■ WHAT THE EXERCISE ASKS
Below are some records; output exactly the lines from the line with "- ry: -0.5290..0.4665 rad" to the line with "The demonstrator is", both ends kept, and nothing more.

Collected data
------

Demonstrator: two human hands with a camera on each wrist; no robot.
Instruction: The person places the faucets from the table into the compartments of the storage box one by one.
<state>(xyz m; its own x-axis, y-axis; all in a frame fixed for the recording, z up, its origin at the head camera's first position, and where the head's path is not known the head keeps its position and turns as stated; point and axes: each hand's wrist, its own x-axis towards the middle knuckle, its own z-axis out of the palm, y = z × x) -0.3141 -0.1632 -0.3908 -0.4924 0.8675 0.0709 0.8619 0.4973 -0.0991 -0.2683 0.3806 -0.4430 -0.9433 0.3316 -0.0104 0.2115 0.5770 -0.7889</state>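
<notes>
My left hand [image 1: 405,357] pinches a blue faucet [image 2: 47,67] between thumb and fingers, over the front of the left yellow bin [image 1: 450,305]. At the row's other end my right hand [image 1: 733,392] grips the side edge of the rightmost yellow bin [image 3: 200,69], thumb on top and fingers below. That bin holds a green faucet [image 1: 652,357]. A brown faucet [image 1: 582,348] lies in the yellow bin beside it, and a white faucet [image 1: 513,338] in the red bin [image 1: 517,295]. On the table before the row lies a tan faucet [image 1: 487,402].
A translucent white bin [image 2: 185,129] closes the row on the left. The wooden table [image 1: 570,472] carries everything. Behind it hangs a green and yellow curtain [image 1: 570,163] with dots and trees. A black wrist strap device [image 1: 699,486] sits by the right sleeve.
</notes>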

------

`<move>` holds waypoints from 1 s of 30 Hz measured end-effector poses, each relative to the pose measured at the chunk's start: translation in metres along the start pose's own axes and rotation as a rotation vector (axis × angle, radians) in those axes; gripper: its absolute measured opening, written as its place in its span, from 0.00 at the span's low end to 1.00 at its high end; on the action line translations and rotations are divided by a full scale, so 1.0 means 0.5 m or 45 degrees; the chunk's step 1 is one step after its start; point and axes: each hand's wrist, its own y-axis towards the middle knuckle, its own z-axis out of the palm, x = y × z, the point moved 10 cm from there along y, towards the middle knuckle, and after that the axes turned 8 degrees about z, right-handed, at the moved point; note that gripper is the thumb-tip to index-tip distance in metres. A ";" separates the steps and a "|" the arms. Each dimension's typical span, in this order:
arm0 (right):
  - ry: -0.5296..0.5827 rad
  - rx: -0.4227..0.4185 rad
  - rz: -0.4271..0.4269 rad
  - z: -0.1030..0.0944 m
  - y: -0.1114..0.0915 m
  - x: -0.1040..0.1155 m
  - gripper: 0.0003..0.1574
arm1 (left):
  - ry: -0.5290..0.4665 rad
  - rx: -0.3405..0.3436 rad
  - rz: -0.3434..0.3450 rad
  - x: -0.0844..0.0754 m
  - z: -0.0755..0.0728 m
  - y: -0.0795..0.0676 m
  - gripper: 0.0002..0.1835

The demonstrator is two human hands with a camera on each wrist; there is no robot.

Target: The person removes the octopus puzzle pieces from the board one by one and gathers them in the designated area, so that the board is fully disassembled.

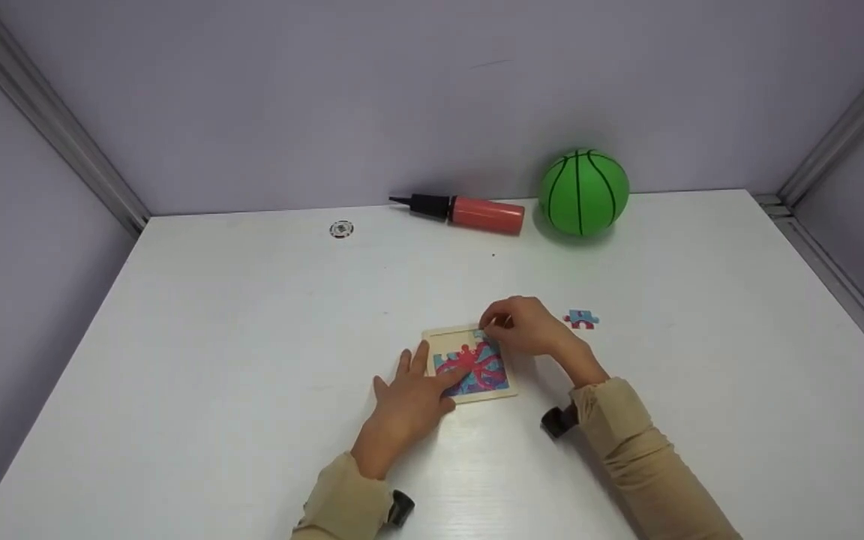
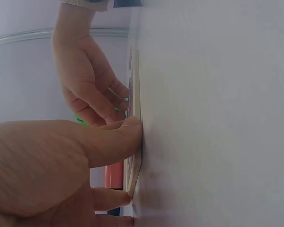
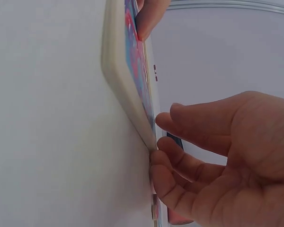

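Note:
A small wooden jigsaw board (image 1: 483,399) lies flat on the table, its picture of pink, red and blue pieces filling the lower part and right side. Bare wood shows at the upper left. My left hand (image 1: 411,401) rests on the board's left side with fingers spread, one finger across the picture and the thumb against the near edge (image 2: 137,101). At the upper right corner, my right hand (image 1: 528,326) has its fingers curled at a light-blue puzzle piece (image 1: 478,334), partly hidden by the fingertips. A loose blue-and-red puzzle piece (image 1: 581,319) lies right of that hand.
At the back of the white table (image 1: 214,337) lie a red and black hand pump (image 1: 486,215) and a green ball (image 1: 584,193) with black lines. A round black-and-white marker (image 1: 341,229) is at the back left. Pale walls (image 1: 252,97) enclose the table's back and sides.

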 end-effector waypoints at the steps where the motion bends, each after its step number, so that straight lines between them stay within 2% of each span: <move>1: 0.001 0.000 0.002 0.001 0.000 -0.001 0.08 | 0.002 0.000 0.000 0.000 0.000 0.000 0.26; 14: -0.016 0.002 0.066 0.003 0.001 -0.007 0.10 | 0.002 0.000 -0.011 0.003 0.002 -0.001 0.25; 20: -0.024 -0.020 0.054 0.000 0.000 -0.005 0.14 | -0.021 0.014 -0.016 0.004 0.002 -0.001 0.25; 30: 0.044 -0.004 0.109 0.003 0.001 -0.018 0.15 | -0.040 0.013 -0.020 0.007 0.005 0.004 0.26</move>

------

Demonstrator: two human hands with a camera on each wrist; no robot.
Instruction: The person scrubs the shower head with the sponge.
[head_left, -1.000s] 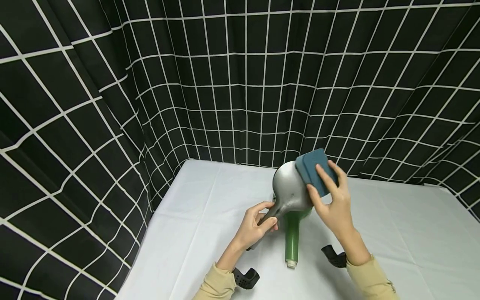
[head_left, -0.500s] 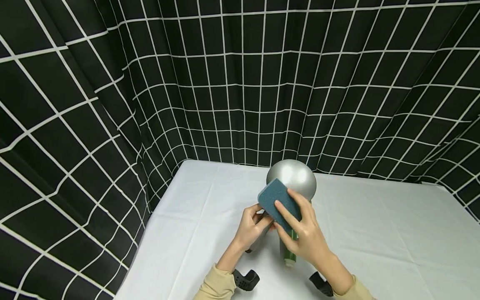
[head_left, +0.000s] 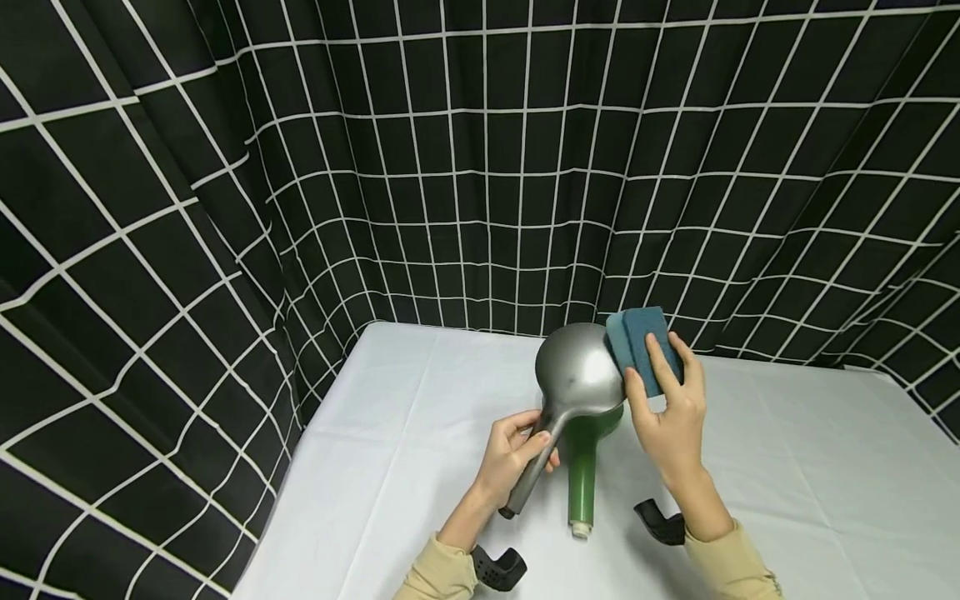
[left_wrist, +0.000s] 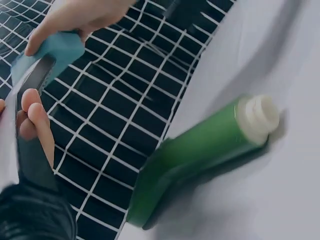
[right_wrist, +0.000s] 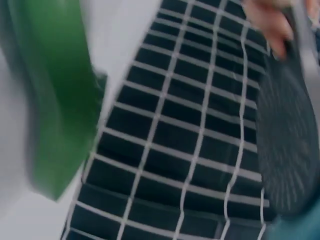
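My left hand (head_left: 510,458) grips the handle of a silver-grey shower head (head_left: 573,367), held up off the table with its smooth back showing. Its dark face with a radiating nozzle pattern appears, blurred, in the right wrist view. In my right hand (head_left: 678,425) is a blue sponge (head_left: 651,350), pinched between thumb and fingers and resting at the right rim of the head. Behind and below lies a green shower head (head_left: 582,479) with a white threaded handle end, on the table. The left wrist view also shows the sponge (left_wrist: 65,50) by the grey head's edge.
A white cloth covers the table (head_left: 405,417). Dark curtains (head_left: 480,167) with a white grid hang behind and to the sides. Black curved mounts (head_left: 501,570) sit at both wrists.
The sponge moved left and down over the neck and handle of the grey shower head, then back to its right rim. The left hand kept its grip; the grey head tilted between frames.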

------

■ OUTPUT BELOW
  - ry: -0.5290..0.4665 rad
  - rx: -0.3405..0.3436 rad
  - rz: -0.3434..0.3450 rad
  - x: -0.0844..0.0754 m
  - z: -0.0755..0.0728 m
  - y: -0.0795..0.0676 m
  - gripper: 0.0002..0.1835

The demonstrator is two human hands with a camera on each wrist; there is no robot.

That concludes the answer.